Why the Kyrin Carter Tragedy Hits Close to Home for Many Parents
After a 10 day search by land, air and water the body of Kyrin Carter, a 12-year-old Kansas City, Missouri boy with autism, was found Monday in the Little Calumet River in Hammond, Indiana. He and his family had been staying at the Best Western Hotel adjacent to the river when Kyrin went missing. Hotel and other surveillance video showed him leaving the hotel through a back door and walking barefoot along a path next to the river. In a heartwrenching interview with NBC 5 Chicago before her son’s body was recovered, Kyrin’s mother described him as “high-functioning” and said that he loved the water.
Her words cut right through me because Kyrin reminded me of my 11-year-old son who has autism, is labeled “high-functioning,” loves the water and has a history of elopement, which is walking or running away from secure locations or caregivers. I couldn’t help but think of the many times my son could have been in the same situation.
When my son was younger, he’d bolt down grocery store aisles running erratically until I caught up with him, unlock doors and walk out of them, let go of my hand and take off running at top speed, or try to wander away even if he wasn’t familiar with his surroundings.

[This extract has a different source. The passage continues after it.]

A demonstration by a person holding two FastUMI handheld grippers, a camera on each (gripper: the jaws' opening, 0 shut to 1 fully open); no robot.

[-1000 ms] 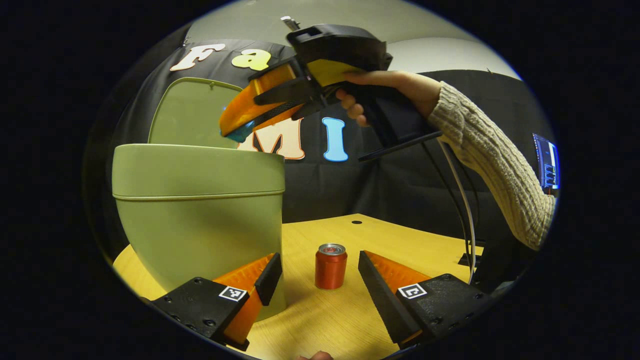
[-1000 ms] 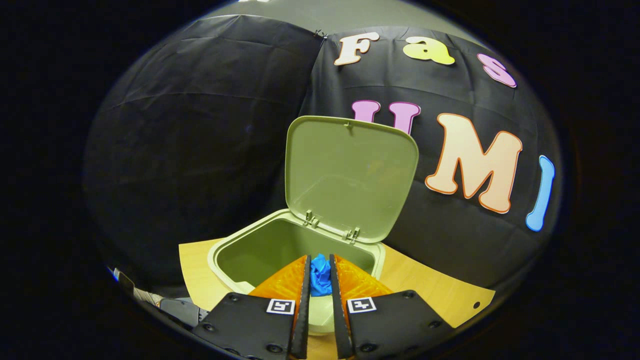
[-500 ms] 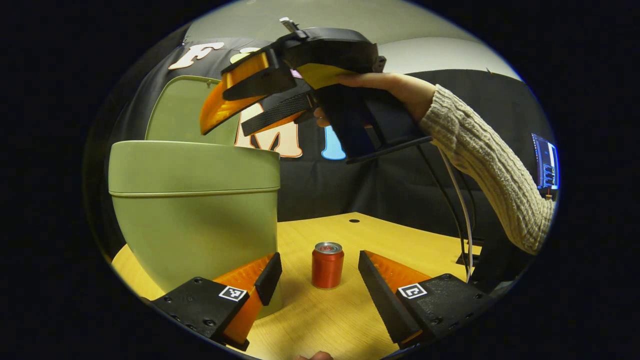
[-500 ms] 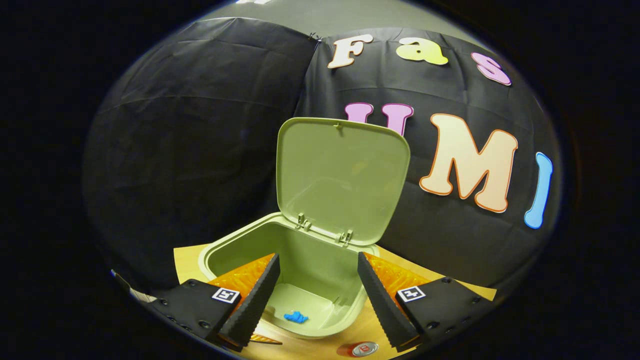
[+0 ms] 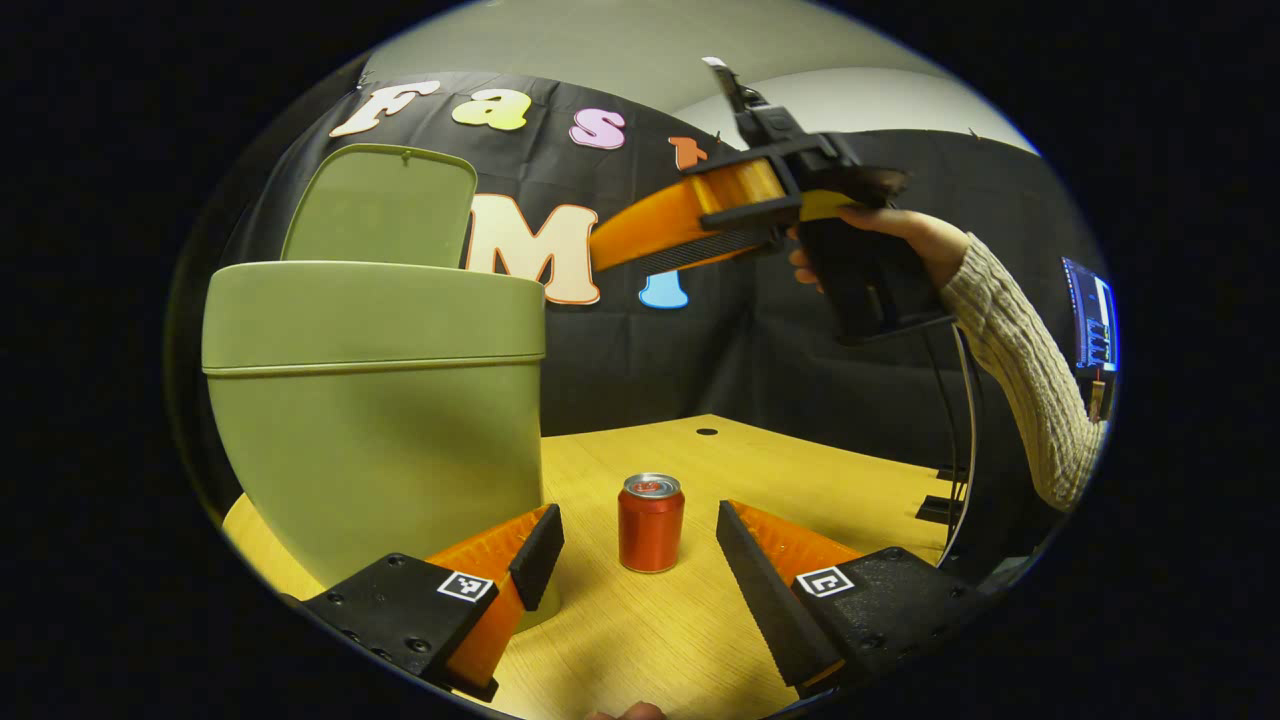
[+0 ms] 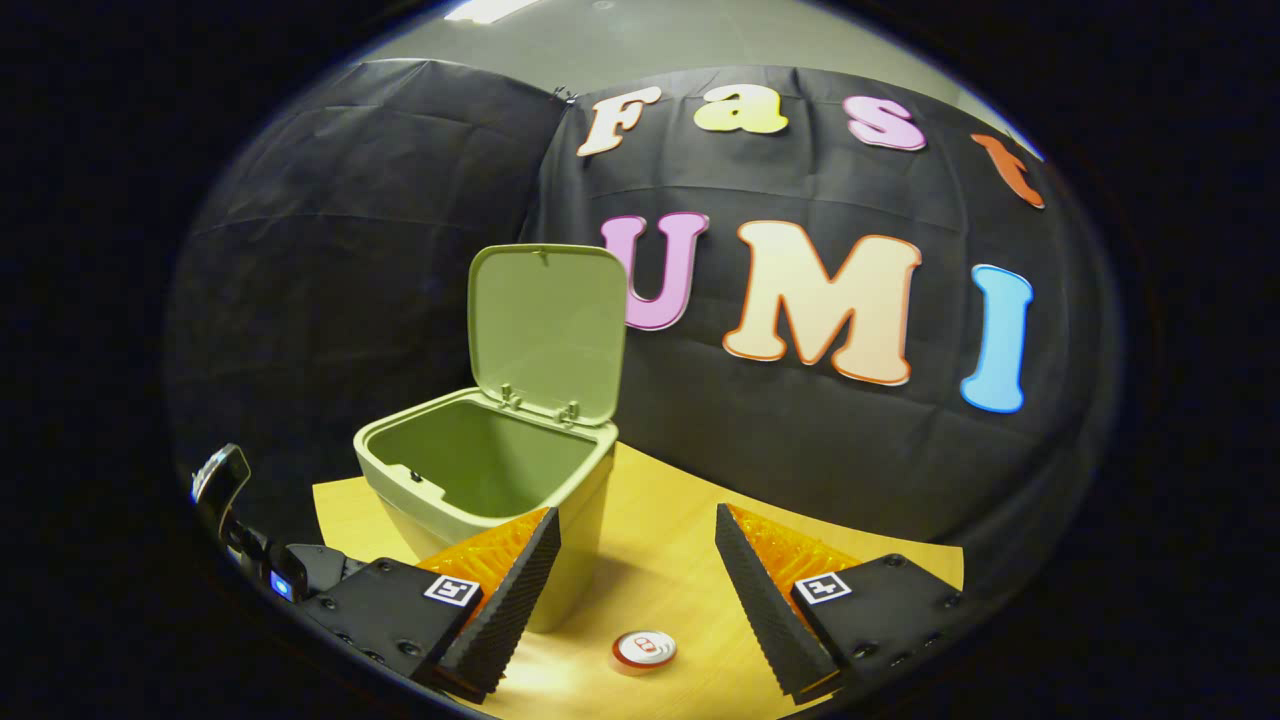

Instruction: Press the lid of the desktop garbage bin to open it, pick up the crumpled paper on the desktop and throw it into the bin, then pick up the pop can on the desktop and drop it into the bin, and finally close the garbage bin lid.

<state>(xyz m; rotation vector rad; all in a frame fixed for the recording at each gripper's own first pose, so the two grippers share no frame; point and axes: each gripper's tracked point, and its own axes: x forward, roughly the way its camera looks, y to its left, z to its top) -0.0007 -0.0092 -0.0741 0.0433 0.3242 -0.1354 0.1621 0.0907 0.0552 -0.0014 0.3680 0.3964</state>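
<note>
The green bin stands on the wooden desk with its lid raised upright; I see it too as bin with lid. A red pop can stands upright just right of the bin, between and beyond my left gripper's fingers; from above its top shows as can. My left gripper is open, low over the desk. My right gripper is open and empty, high above the desk to the right of the bin; it shows as the right gripper, held by a hand in a knit sleeve.
The wooden desk runs right of the can and has a small round hole near its back. Cables hang from the right gripper. A lit screen sits at the far right. My left gripper's body sits left of the bin.
My right gripper opened over the bin and the blue crumpled paper dropped inside. It then drew back up and to the right, away from the bin. My left gripper barely moved.
</note>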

On a trip to the lakefront, he pulled me into the water as he jumped up high and tucked his legs beneath him in an attempt to do a cannonball. When his body splashed down, I lost my balance and my feet slipped in the cold sand beneath the water. Before I knew it, waves were pushing us both further away from the beach. All I could think was if my son went under I wouldn’t be able to save him because I couldn’t swim. Thankfully, I stopped sliding enough to pull him toward me; then I ran out of the water and pushed him onto the beach before the next wave could take us further into the lake.

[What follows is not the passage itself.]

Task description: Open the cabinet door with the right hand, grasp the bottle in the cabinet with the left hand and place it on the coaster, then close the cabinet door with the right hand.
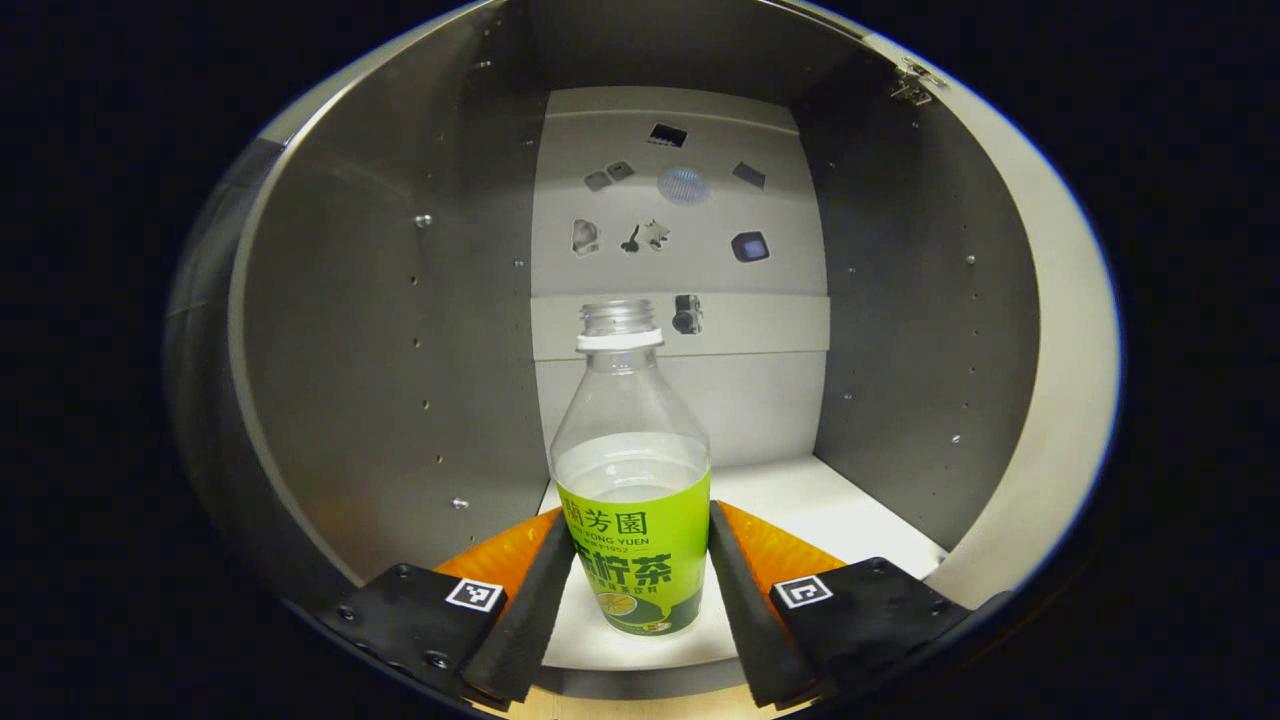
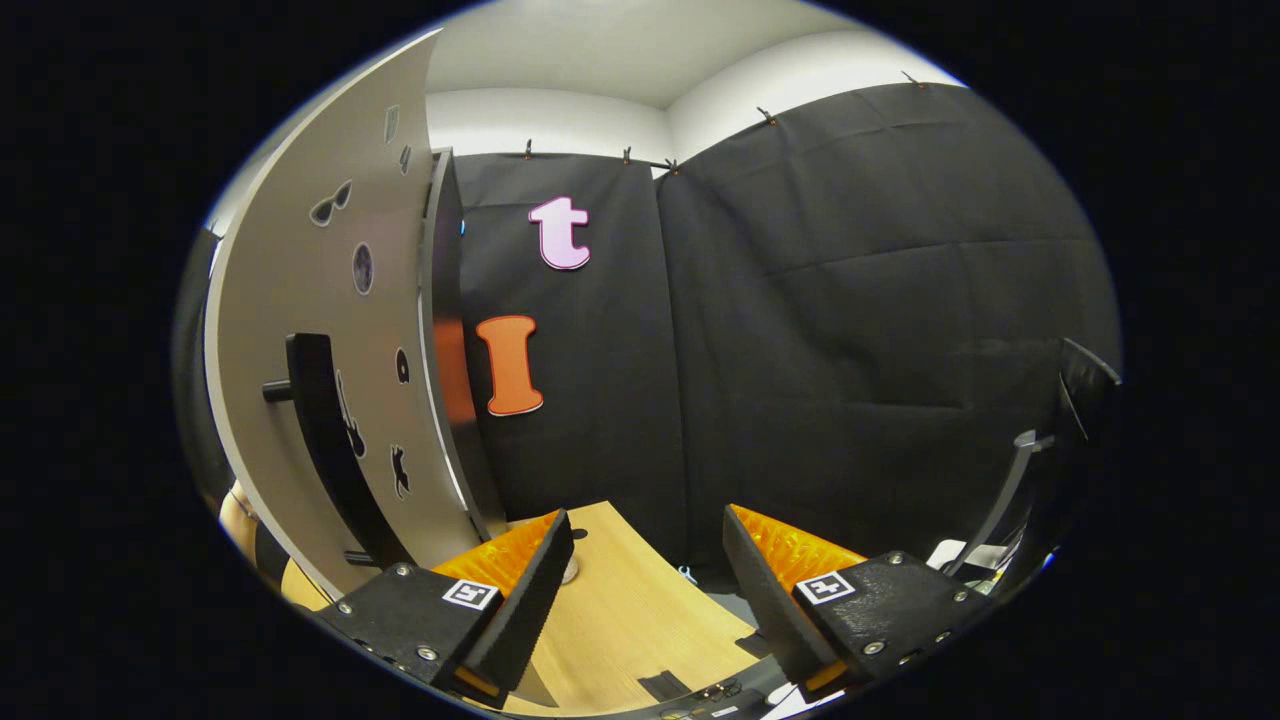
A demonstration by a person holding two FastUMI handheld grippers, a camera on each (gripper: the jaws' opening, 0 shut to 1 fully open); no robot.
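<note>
Two fingers of the left gripper [image 1: 640, 575] flank the bottle [image 1: 632, 480], which stands inside the cabinet [image 1: 380, 330] on its white floor; whether they press its label I cannot tell. Capless and about half full of clear liquid, the bottle could spill if tilted or squeezed hard. Beside the open cabinet door [image 2: 330, 350], the right gripper [image 2: 645, 580] hangs open and empty over the worktop [image 2: 620, 600].

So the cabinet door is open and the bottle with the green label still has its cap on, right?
Not quite. The cabinet door is open, as the right gripper view shows, but the bottle has no cap: the left gripper view shows its bare threaded neck with just a white ring below it. The label is green, as you said.
</note>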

When he was in the first grade, his teacher notified me that he had slipped out of the classroom and made it to the school’s gym room on the first floor. She said when she caught up to him, she gave him a stern talking to and could tell he understood that walking out of class was dangerous and that he could get hurt, but I wasn’t as confident he got the message.
When I asked him why he walked out of class, he told me that he wanted to walk home. When I asked him why he jumped into the water at the beach or why he took off running through the grocery store, he said he did it because it was fun. Back then, it wasn’t clear he understood that danger was a bad thing, even when the ways he could get hurt were explained to him and no amount of discipline helped. The concept of danger just didn’t seem to sink in.

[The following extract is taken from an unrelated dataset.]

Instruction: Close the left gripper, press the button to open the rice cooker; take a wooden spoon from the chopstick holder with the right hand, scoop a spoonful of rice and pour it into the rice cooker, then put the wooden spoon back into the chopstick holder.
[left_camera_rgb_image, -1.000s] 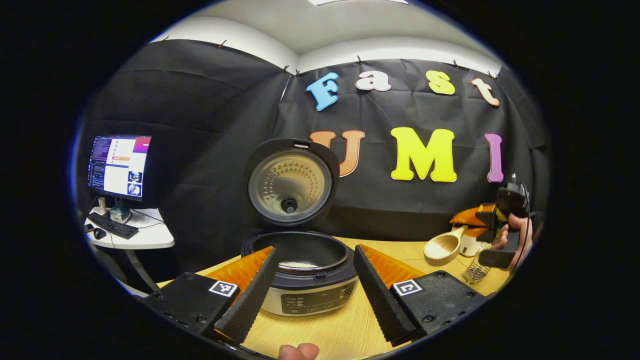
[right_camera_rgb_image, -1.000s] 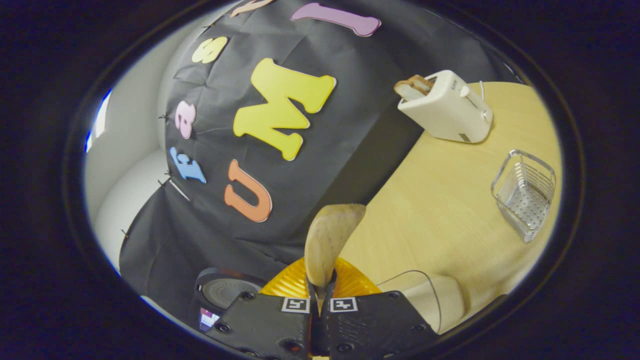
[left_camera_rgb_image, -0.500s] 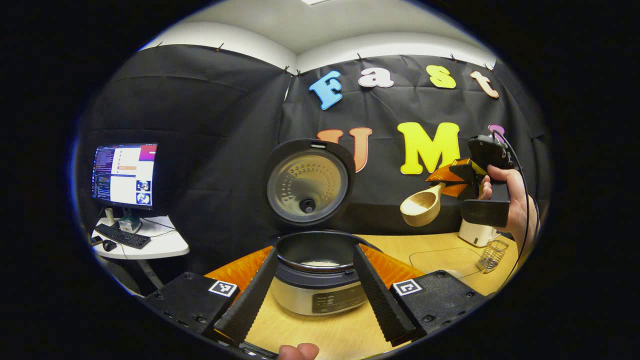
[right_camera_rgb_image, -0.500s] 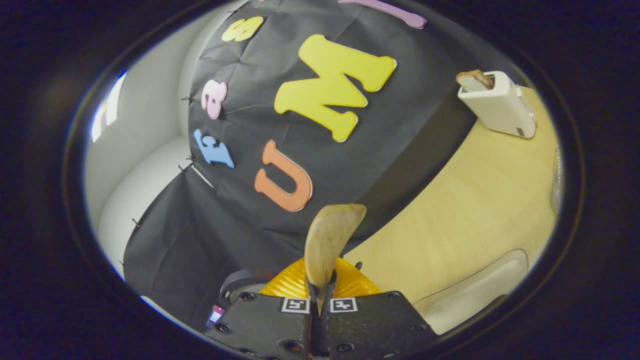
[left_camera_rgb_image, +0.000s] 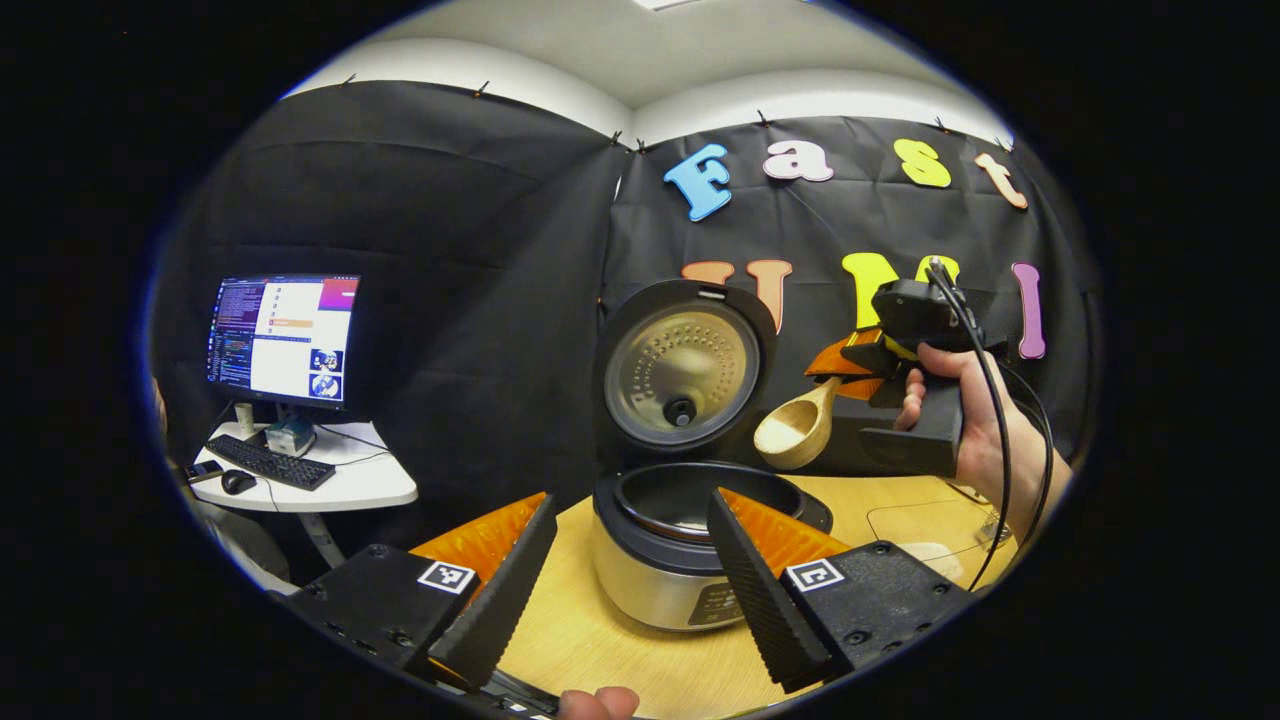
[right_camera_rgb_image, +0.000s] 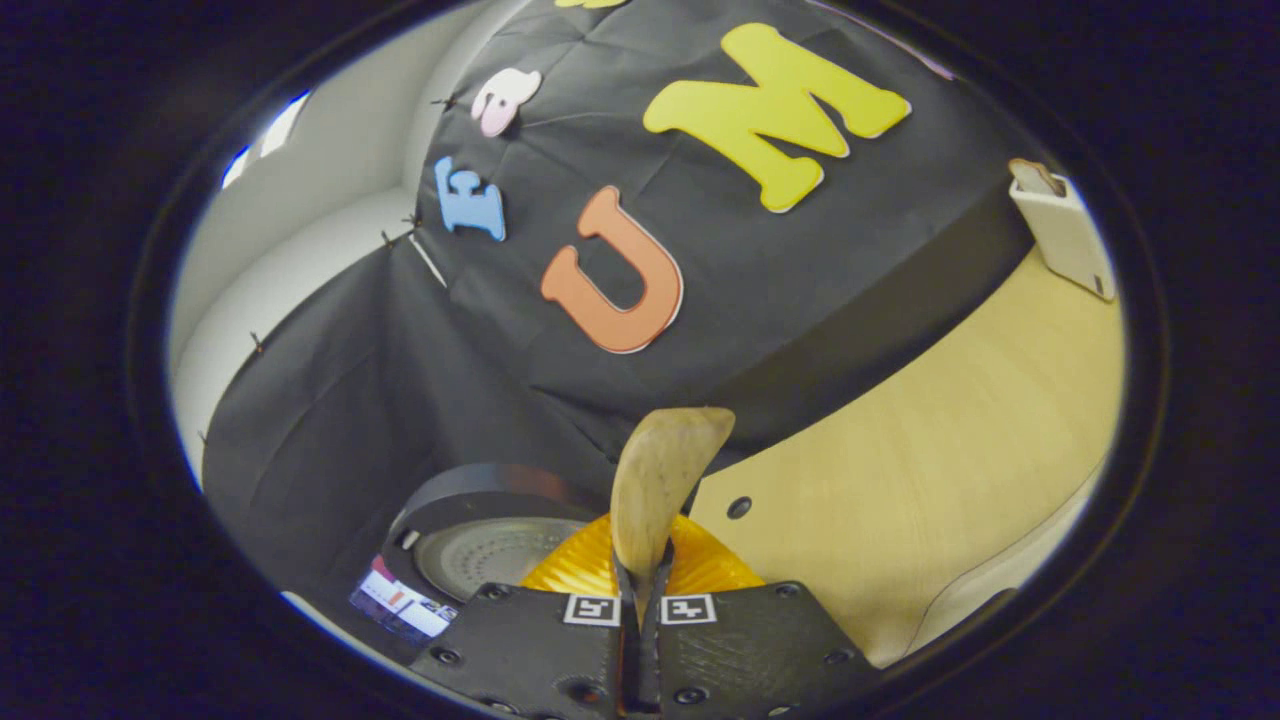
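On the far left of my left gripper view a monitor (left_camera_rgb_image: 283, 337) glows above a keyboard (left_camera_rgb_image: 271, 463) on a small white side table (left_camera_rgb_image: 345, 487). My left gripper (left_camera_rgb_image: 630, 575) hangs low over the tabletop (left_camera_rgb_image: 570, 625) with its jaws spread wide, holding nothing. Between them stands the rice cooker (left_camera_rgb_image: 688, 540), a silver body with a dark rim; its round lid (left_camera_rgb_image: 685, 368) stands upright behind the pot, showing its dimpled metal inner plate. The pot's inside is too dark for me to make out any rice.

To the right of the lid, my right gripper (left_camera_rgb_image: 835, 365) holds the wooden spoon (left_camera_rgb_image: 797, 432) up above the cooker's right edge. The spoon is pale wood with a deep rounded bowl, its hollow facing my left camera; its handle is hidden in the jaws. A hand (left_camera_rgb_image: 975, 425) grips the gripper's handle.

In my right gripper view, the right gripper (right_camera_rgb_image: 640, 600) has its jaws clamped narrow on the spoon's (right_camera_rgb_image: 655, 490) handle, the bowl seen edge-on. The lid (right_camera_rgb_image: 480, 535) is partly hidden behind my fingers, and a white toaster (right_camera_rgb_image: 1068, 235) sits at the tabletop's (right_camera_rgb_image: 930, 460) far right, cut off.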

In those days, I lived with the fear that something bad could happen to him every day. I was careful never to take a nap or a shower or to even leave my son alone in a room for more than a few minutes while he was awake during the day, and he never left my side for a moment anytime we were out and about.
Putting a motion detector and a childproof doorknob protector on my apartment door gave me peace of mind and kept him inside. On the advice of his teacher, we began labeling behaviors and teaching him which were safe and which were dangerous using worksheets, flashcards and other activities. Over time, he began to learn what things were good for him to do and what things weren’t.
Now, my son doesn’t elope nearly as much as he used to, but it still happens. If something catches his attention, he rushes to it and sometimes even extends his hand to touch things that could hurt him. But now, more often than not, he stops himself before any harm is done.
As he’s learned what’s safe to do and what isn’t, he’s grown in confidence and wants to be more independent, but letting go is hard to do. My son can take care of his basic needs and complete many tasks independently, and the goals I and his teachers have set for him all include reducing the support he receives as he shows he’s mastered certain skills and behaviors. But there is a very thin line between safety and tragedy, and I don’t want to put my son in a situation he’s not prepared to handle in the rush to independence.
For me, Kyrin Carter’s death is a tragedy that hits too close to home.